-- Problem to work on --
Would you output the lines from the one with "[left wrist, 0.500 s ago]" through the last line of the material below, exactly, but without pictures?
-=-=-
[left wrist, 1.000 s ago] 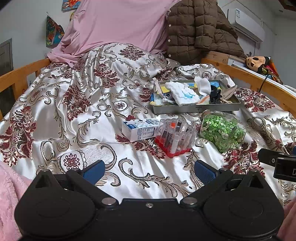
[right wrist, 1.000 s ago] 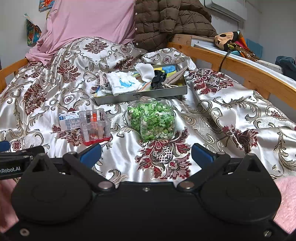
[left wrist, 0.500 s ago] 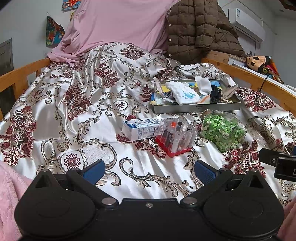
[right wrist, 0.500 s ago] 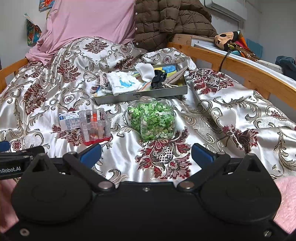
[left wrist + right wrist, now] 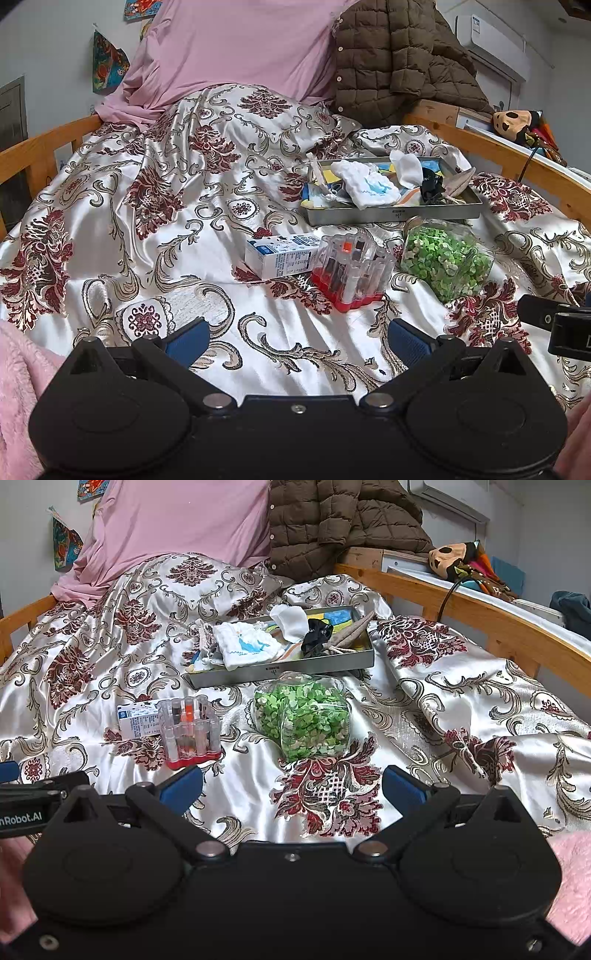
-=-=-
-- Answer for the task --
[left wrist, 0.500 s ago] 
[right wrist, 0.500 s ago] 
[left wrist + right wrist, now] 

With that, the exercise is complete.